Import files from Slack
To import files from Slack into your corpus, do the following:
- Create a corpus, which is an index that structures and optimizes your data for searching. Follow the instructions at Create a RAG corpus.
- Get your
CHANNEL_ID
from the Slack channel ID. - Create and set up an app to use with Vertex AI RAG Engine.
- From the Slack UI, in the Add features and functionality section, click Permissions.
- Add the following permissions:
channels:history
groups:history
im:history
mpim:history
- Click Install to Workspace to install the app into your Slack workspace.
- Click Copy to get your API token, which authenticates your identity and grants you access to an API.
- Add your API token to your Secret Manager.
- To view the stored secret, grant the Secret Manager Secret Accessor role to your project's Vertex AI RAG Engine service account.
The following curl and Python code samples demonstrate how to import files from your Slack resources.
curl
If you want to get messages from a specific channel, change the
CHANNEL_ID
.
API_KEY_SECRET_VERSION=SLACK_API_KEY_SECRET_VERSION
CHANNEL_ID=SLACK_CHANNEL_ID
PROJECT_ID=us-central1
curl -X POST \
-H "Authorization: Bearer $(gcloud auth print-access-token)" \
-H "Content-Type: application/json" \
https://${ ENDPOINT }/v1beta1/projects/${ PROJECT_ID }/locations/${ PROJECT_ID }/ragCorpora/${ RAG_CORPUS_ID }/ragFiles:import \
-d '{
"import_rag_files_config": {
"slack_source": {
"channels": [
{
"apiKeyConfig": {
"apiKeySecretVersion": "'"${ API_KEY_SECRET_VERSION }"'"
},
"channels": [
{
"channel_id": "'"${ CHANNEL_ID }"'"
}
]
}
]
}
}
}'
Python
If you want to get messages for a given range of time or from a specific channel, change any of the following fields:
- START_TIME
- END_TIME
- CHANNEL1 or CHANNEL2
# Slack example
start_time = protobuf.timestamp_pb2.Timestamp()

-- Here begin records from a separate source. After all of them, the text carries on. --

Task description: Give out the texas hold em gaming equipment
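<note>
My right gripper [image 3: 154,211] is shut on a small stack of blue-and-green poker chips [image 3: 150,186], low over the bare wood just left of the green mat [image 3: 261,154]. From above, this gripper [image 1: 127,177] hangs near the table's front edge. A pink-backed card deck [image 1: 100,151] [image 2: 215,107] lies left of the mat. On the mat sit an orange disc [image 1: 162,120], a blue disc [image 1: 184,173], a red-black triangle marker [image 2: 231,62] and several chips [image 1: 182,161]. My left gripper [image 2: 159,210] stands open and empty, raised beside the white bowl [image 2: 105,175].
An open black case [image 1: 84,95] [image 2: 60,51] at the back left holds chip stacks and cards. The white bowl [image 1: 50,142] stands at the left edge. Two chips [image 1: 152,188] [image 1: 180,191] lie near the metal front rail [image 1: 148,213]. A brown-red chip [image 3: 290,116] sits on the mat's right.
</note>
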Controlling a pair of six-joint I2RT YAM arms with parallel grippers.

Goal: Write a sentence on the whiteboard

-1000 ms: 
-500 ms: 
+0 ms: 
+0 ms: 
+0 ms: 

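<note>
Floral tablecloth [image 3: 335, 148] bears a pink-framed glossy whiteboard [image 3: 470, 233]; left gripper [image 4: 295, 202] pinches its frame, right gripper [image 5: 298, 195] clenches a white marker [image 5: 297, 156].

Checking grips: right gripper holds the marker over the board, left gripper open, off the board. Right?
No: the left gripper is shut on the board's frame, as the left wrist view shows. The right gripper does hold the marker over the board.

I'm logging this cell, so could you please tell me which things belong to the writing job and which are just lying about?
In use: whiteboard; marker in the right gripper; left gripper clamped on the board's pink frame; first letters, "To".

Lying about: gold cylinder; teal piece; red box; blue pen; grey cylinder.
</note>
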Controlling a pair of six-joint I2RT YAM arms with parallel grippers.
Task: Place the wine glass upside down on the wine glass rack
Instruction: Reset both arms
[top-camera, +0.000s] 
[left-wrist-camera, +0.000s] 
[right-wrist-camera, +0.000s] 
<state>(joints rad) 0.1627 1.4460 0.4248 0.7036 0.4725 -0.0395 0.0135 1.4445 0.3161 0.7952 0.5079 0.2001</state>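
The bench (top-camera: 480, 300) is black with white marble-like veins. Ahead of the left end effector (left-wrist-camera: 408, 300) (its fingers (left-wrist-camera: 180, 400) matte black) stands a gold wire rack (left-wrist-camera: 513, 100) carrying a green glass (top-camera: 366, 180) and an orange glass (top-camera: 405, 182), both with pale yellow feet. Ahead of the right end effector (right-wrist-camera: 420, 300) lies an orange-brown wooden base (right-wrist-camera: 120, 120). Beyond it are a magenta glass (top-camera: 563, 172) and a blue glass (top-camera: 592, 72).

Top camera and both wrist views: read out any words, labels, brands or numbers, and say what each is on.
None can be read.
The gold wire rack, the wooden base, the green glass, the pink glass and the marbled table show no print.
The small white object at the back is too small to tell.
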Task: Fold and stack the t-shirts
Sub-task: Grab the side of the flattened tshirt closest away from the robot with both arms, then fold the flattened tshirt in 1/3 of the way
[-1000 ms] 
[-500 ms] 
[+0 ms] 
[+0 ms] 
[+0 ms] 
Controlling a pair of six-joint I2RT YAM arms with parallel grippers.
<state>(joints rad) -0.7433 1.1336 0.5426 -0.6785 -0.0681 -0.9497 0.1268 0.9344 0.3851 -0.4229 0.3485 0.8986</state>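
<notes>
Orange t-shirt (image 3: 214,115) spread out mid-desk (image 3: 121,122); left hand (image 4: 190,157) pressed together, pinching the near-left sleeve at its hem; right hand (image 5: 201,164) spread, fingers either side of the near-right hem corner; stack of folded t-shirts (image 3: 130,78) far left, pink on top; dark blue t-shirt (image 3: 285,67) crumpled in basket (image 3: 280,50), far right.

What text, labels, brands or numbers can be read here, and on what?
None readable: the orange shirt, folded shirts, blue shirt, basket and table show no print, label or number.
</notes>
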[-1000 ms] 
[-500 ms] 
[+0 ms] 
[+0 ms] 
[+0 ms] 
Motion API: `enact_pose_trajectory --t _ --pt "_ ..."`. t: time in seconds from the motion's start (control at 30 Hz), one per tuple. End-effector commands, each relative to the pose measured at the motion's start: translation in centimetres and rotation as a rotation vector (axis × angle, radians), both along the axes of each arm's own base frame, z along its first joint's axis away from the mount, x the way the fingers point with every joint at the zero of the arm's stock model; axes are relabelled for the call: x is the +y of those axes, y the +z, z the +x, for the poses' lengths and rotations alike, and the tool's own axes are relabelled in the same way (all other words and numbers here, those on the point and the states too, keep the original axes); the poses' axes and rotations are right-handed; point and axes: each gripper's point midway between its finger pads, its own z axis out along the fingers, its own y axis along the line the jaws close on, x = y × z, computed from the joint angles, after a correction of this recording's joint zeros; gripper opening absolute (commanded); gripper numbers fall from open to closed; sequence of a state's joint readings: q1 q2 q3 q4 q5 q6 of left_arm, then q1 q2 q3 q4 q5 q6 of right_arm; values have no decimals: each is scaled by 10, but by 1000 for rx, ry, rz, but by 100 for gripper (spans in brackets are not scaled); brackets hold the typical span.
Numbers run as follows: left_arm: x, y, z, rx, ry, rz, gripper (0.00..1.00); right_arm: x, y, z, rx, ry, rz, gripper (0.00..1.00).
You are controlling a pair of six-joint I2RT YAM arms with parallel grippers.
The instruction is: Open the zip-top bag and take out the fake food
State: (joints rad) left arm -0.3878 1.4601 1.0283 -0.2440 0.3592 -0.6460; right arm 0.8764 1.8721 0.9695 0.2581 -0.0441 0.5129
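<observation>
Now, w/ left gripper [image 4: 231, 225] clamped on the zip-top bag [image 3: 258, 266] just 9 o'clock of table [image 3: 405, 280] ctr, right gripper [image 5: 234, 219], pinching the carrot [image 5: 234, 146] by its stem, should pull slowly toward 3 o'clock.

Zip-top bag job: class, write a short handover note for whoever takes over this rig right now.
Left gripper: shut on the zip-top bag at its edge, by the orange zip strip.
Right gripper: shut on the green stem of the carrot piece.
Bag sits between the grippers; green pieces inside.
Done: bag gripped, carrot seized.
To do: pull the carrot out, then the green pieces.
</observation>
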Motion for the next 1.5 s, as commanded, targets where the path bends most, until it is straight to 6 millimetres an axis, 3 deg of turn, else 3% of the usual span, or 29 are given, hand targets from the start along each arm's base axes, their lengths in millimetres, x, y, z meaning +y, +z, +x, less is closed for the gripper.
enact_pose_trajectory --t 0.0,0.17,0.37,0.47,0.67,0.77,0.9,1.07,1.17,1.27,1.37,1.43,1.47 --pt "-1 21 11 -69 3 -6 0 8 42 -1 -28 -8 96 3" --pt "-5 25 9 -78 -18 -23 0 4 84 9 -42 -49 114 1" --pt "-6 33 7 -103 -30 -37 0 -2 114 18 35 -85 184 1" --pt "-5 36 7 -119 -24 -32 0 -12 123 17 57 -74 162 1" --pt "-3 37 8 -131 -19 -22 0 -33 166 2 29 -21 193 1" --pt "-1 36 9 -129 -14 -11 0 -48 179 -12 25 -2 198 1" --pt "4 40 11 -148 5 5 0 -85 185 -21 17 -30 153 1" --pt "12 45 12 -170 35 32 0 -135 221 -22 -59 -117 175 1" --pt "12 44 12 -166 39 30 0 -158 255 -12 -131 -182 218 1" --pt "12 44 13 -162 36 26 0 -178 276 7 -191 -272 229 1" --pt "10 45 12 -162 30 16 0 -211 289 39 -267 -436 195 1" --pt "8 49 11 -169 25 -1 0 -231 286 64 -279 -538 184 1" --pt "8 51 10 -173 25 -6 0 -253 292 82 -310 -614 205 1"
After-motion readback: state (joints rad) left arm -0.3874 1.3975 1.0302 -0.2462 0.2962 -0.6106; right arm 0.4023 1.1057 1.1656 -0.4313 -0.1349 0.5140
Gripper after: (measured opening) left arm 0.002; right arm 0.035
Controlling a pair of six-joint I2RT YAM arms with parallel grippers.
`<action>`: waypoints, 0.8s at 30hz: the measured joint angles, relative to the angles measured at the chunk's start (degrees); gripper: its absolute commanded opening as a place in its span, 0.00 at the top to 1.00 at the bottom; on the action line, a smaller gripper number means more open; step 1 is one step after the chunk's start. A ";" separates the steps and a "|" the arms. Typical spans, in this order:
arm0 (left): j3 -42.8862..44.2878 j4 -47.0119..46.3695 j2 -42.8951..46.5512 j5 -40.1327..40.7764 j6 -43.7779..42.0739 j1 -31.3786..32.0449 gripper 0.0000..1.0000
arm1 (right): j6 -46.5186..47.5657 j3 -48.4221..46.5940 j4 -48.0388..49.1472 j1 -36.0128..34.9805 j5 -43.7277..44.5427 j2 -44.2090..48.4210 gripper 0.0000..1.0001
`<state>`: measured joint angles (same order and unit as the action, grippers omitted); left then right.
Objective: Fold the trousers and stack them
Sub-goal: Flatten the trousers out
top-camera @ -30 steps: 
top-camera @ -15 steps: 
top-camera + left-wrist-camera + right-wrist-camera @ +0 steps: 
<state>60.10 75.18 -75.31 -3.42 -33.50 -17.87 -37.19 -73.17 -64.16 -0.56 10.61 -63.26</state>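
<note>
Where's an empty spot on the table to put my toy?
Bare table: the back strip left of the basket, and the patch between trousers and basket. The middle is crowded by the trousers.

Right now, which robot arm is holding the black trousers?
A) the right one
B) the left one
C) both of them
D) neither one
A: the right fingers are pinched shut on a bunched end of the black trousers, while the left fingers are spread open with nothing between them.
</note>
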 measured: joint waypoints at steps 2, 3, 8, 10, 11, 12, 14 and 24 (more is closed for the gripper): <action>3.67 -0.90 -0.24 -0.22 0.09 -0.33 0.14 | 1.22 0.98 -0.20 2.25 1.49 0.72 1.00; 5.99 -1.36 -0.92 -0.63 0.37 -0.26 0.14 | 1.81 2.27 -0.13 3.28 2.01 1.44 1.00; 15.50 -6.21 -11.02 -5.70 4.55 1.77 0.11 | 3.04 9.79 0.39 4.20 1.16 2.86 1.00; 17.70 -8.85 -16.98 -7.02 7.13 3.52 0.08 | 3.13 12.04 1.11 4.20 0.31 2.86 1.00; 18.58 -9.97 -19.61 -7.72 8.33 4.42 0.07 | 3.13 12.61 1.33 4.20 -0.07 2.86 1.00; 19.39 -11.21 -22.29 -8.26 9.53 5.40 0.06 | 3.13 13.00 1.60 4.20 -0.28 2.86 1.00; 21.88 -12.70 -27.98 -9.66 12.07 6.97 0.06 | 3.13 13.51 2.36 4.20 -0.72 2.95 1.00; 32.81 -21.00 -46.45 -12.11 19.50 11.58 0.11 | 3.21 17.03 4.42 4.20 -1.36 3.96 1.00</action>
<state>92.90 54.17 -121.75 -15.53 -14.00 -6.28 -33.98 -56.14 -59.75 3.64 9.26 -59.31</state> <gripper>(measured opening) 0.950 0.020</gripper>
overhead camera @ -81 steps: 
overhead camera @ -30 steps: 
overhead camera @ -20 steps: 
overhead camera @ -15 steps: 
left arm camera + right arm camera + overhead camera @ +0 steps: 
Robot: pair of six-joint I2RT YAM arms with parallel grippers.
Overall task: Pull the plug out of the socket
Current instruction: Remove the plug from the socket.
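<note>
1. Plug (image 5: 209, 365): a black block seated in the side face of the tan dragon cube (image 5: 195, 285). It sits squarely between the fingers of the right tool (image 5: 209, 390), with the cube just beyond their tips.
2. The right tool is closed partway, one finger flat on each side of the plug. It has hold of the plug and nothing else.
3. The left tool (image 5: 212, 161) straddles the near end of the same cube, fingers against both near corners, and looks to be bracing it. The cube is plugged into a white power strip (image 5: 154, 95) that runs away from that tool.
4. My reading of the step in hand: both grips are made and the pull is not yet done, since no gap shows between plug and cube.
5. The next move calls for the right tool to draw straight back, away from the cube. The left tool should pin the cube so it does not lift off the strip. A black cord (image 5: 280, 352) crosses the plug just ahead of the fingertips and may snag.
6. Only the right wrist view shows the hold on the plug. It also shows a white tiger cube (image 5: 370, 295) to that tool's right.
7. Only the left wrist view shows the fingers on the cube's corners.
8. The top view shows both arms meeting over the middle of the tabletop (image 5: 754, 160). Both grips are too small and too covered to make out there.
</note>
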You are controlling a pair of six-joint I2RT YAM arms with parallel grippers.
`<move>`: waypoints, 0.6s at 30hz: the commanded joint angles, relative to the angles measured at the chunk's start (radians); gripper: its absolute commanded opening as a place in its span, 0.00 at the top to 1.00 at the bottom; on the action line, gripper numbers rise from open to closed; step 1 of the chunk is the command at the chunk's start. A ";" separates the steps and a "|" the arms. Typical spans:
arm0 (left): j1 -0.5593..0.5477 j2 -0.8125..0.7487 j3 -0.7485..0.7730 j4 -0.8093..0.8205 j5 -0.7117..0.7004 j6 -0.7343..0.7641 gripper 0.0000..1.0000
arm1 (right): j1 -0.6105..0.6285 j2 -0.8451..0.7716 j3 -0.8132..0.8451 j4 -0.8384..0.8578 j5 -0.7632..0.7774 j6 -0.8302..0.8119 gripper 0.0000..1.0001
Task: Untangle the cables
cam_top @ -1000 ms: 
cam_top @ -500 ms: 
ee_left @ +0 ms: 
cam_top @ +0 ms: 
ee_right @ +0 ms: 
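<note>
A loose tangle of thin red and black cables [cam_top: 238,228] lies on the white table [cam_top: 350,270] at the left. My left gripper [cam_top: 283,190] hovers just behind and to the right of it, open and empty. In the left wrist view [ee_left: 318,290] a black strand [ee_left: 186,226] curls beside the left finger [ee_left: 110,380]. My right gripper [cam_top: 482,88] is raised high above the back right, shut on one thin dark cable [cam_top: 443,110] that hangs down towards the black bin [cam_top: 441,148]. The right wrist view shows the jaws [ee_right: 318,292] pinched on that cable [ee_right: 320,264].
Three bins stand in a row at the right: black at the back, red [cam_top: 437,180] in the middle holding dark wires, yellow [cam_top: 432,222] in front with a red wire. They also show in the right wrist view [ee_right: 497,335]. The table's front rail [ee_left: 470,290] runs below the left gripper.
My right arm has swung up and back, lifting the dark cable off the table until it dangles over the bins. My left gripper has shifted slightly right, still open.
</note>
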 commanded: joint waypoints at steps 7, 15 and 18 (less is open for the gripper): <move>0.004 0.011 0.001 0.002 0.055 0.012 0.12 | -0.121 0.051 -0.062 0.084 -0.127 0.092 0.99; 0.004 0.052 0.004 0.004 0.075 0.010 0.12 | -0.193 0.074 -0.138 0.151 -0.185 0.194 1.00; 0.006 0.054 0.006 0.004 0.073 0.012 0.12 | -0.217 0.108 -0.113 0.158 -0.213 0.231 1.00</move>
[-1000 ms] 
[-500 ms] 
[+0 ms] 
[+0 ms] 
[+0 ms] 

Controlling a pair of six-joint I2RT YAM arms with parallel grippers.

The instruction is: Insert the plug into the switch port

start_time.GetCurrentTime()
end_time = protobuf.timestamp_pb2.Timestamp()
end_time.GetCurrentTime()
source = rag.SlackChannelsSource(
channels = [
SlackChannel("CHANNEL1", "api_key1"),
SlackChannel("CHANNEL2", "api_key2", START_TIME, END_TIME)
],
)
response = rag.import_files(
corpus_name="projects/my-project/locations/us-central1/ragCorpora/my-corpus-1",
source=source,
chunk_size=512,
chunk_overlap=100,
)
Import files from Jira
To import files from Jira into your corpus, do the following:
- Create a corpus, which is an index that structures and optimizes your data for searching. Follow the instructions at Create a RAG corpus.
- To create an API token, sign in to the Atlassian site.
- Use {YOUR_ORG_ID}.atlassian.net as the SERVER_URI in the request.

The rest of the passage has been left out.